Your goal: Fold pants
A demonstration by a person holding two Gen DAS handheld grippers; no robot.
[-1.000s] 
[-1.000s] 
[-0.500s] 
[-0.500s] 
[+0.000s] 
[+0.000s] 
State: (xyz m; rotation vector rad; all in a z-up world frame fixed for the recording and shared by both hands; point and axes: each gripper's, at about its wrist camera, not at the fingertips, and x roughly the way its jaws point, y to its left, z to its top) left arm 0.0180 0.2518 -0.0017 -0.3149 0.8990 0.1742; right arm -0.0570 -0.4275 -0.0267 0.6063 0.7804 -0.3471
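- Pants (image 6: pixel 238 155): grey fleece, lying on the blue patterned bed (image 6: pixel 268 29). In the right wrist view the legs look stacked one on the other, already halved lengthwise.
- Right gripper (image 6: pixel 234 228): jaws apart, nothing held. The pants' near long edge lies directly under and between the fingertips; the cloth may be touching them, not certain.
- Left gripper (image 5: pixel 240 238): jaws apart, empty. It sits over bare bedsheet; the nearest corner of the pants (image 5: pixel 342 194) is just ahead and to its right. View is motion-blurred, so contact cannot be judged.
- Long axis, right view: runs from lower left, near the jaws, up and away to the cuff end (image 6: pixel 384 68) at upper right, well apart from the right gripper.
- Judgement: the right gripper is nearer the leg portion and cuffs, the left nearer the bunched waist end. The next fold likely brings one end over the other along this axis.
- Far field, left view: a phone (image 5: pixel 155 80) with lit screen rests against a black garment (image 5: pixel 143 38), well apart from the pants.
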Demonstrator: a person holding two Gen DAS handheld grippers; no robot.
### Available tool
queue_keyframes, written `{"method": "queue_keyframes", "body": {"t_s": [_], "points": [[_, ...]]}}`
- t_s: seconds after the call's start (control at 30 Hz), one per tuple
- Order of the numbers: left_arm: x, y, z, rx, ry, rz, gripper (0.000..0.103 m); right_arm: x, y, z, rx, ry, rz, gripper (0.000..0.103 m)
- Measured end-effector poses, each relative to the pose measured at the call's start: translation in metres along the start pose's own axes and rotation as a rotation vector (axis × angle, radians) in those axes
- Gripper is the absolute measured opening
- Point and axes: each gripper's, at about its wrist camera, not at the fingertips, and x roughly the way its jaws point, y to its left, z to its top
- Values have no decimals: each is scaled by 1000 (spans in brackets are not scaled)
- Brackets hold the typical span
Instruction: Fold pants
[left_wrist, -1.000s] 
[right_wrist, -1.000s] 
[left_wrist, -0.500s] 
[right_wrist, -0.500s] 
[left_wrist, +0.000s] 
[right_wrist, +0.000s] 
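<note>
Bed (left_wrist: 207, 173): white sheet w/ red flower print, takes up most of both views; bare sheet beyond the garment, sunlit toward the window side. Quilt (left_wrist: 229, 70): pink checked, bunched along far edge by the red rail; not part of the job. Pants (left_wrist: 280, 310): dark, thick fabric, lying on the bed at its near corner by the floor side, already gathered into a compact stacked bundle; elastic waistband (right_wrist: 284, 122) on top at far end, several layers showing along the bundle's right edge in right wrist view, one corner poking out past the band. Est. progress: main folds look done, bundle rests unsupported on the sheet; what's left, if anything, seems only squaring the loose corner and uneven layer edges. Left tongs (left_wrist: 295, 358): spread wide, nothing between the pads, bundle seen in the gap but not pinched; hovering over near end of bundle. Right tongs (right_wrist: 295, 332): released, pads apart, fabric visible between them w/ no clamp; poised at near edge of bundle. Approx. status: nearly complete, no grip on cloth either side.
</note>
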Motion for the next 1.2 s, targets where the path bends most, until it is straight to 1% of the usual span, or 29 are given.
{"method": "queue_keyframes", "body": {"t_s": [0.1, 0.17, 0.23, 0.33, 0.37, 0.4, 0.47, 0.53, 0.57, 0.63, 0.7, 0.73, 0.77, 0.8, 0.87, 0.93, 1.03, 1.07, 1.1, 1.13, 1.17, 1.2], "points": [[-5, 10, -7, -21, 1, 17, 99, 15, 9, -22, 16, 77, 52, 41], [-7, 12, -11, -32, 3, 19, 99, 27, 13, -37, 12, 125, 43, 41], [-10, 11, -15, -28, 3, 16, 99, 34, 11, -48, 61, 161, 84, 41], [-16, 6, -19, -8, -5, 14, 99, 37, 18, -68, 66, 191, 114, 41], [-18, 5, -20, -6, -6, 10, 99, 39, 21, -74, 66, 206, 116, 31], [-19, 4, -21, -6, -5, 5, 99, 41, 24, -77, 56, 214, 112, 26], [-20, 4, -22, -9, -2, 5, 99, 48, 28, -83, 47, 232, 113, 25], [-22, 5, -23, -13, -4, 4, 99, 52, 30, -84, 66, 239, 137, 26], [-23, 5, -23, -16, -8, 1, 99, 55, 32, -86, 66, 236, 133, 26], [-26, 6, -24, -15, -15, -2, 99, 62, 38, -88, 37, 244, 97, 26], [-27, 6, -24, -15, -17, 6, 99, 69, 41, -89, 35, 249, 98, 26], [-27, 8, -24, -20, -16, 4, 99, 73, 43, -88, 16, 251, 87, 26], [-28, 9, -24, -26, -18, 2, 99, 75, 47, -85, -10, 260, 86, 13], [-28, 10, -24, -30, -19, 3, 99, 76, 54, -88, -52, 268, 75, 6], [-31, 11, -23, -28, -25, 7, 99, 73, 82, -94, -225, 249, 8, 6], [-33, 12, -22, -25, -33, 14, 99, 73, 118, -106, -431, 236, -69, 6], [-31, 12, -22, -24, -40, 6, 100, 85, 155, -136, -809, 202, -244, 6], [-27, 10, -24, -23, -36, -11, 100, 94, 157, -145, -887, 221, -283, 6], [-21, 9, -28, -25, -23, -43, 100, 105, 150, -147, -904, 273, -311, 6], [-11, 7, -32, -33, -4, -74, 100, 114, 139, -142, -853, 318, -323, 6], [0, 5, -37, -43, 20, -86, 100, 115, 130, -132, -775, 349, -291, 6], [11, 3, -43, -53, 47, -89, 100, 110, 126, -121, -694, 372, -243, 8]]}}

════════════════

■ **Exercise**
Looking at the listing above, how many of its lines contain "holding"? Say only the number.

■ **Exercise solution**
2